▸ EXERCISE GOAL:
All of the lines below need to be copied exactly, apart from the pictures.

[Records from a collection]
^^^^
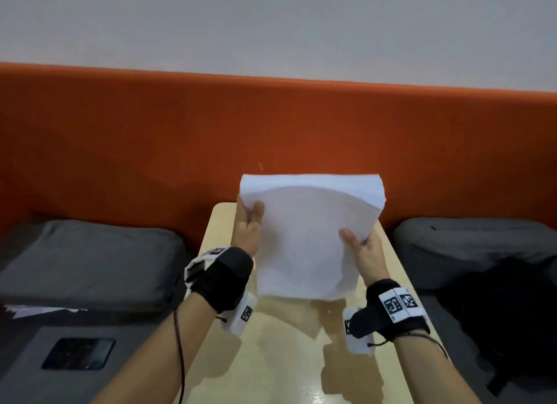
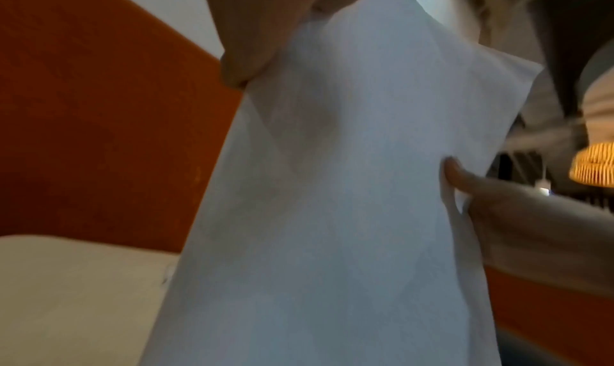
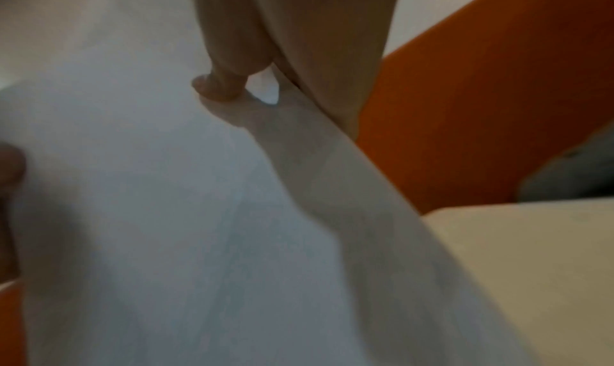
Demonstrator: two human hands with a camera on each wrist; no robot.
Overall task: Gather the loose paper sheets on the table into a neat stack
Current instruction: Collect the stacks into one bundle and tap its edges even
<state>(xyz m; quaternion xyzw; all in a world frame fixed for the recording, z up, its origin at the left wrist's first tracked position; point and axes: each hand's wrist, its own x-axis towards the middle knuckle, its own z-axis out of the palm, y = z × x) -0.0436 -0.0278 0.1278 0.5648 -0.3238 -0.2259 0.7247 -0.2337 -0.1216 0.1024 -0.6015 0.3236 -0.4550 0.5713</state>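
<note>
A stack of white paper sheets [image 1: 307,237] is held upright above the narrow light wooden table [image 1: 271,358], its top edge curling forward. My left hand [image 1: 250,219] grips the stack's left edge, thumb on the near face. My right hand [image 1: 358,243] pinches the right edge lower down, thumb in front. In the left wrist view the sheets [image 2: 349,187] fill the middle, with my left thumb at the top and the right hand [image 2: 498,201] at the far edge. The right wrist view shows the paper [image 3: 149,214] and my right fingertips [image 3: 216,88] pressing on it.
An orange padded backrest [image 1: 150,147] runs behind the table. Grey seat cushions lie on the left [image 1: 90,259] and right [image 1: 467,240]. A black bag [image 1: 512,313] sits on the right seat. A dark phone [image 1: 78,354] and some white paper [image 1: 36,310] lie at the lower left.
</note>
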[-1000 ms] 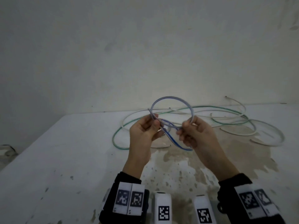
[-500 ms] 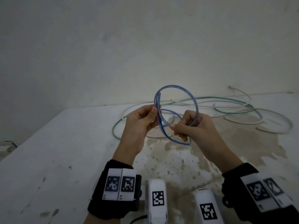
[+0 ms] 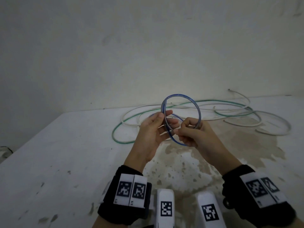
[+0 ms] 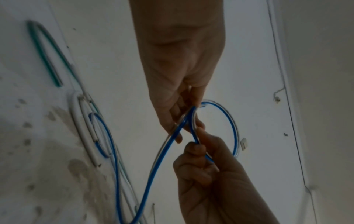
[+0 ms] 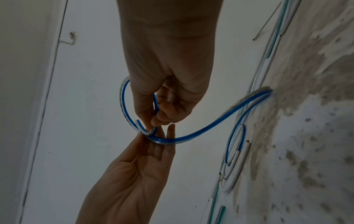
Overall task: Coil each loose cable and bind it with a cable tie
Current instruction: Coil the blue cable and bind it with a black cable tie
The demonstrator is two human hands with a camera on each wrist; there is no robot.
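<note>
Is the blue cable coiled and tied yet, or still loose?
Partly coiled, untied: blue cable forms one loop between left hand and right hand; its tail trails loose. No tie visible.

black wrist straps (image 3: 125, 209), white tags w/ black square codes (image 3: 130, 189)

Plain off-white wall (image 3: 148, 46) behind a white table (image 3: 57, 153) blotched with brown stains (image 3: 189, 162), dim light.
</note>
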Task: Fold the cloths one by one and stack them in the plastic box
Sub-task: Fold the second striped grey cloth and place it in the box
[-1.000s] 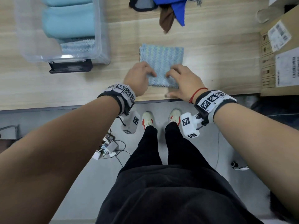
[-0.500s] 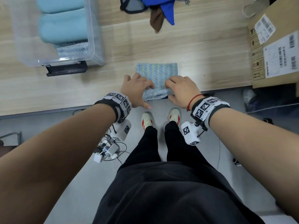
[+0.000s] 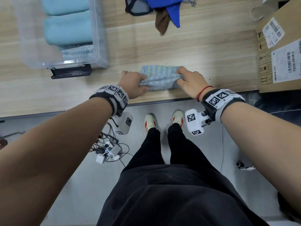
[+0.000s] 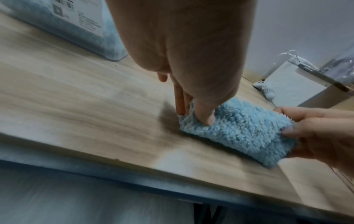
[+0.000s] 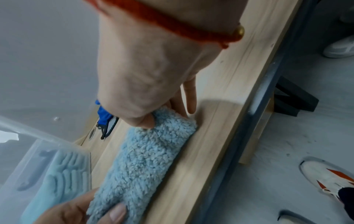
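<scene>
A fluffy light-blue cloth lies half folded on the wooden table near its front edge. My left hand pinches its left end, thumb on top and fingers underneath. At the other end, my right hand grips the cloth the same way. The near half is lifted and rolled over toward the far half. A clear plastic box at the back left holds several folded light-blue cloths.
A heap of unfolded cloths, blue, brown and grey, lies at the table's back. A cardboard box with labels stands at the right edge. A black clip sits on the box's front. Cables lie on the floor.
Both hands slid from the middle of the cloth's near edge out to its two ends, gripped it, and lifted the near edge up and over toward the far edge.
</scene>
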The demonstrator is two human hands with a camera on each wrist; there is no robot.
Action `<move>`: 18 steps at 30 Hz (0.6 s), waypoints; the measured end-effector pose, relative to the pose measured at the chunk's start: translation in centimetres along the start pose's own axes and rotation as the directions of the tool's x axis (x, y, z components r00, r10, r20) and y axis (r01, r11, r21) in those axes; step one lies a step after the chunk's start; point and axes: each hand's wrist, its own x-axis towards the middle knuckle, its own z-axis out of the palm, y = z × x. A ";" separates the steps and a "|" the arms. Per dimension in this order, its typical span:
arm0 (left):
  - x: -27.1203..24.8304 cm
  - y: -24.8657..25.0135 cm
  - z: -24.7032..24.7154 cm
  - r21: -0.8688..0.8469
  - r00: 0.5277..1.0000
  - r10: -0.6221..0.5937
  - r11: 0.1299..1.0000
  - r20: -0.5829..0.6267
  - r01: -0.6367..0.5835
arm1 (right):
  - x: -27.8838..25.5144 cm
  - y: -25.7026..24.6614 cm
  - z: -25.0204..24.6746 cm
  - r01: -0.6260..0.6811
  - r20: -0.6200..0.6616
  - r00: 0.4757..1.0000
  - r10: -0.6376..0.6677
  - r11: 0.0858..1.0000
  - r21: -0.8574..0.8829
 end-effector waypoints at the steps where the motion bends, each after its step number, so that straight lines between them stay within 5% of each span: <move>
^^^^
▸ ANSWER TO THIS TASK:
Demonstrator: two human hands with a camera on each wrist; no robot.
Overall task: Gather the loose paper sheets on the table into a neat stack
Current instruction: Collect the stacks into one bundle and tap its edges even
<state>(xyz m; quaternion xyzw; all in a world frame fixed for the recording, z up, its origin at the left wrist's first tracked position; point and axes: each hand's wrist, its own x-axis towards the middle knuckle, its own z-axis out of the palm, y = z × x) -0.0436 -0.0278 0.1278 0.5648 -0.3238 -0.2259 0.7247 -0.2337 -0.1216 0.1024 -0.6015 0.3236 -0.4550 0.5713</state>
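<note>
A stack of white paper sheets [image 1: 307,237] is held upright above the narrow light wooden table [image 1: 271,358], its top edge curling forward. My left hand [image 1: 250,219] grips the stack's left edge, thumb on the near face. My right hand [image 1: 358,243] pinches the right edge lower down, thumb in front. In the left wrist view the sheets [image 2: 349,187] fill the middle, with my left thumb at the top and the right hand [image 2: 498,201] at the far edge. The right wrist view shows the paper [image 3: 149,214] and my right fingertips [image 3: 216,88] pressing on it.
An orange padded backrest [image 1: 150,147] runs behind the table. Grey seat cushions lie on the left [image 1: 90,259] and right [image 1: 467,240]. A black bag [image 1: 512,313] sits on the right seat. A dark phone [image 1: 78,354] and some white paper [image 1: 36,310] lie at the lower left.
</note>
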[-1000 ms] 
[-500 ms] 
[+0 ms] 
[+0 ms] 
[+0 ms] 
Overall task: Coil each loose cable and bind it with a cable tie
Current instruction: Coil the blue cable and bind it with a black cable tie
The demonstrator is two human hands with a camera on each wrist; there is no robot.
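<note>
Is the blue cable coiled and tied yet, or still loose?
Partly coiled, untied: blue cable forms one loop between left hand and right hand; its tail trails loose. No tie visible.

black wrist straps (image 3: 125, 209), white tags w/ black square codes (image 3: 130, 189)

Plain off-white wall (image 3: 148, 46) behind a white table (image 3: 57, 153) blotched with brown stains (image 3: 189, 162), dim light.
</note>
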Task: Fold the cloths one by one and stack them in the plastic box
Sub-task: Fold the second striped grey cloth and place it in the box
[-1.000s] 
[-0.500s] 
[+0.000s] 
[+0.000s] 
[+0.000s] 
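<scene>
A fluffy light-blue cloth lies half folded on the wooden table near its front edge. My left hand pinches its left end, thumb on top and fingers underneath. At the other end, my right hand grips the cloth the same way. The near half is lifted and rolled over toward the far half. A clear plastic box at the back left holds several folded light-blue cloths.
A heap of unfolded cloths, blue, brown and grey, lies at the table's back. A cardboard box with labels stands at the right edge. A black clip sits on the box's front. Cables lie on the floor.
Both hands slid from the middle of the cloth's near edge out to its two ends, gripped it, and lifted the near edge up and over toward the far edge.
</scene>
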The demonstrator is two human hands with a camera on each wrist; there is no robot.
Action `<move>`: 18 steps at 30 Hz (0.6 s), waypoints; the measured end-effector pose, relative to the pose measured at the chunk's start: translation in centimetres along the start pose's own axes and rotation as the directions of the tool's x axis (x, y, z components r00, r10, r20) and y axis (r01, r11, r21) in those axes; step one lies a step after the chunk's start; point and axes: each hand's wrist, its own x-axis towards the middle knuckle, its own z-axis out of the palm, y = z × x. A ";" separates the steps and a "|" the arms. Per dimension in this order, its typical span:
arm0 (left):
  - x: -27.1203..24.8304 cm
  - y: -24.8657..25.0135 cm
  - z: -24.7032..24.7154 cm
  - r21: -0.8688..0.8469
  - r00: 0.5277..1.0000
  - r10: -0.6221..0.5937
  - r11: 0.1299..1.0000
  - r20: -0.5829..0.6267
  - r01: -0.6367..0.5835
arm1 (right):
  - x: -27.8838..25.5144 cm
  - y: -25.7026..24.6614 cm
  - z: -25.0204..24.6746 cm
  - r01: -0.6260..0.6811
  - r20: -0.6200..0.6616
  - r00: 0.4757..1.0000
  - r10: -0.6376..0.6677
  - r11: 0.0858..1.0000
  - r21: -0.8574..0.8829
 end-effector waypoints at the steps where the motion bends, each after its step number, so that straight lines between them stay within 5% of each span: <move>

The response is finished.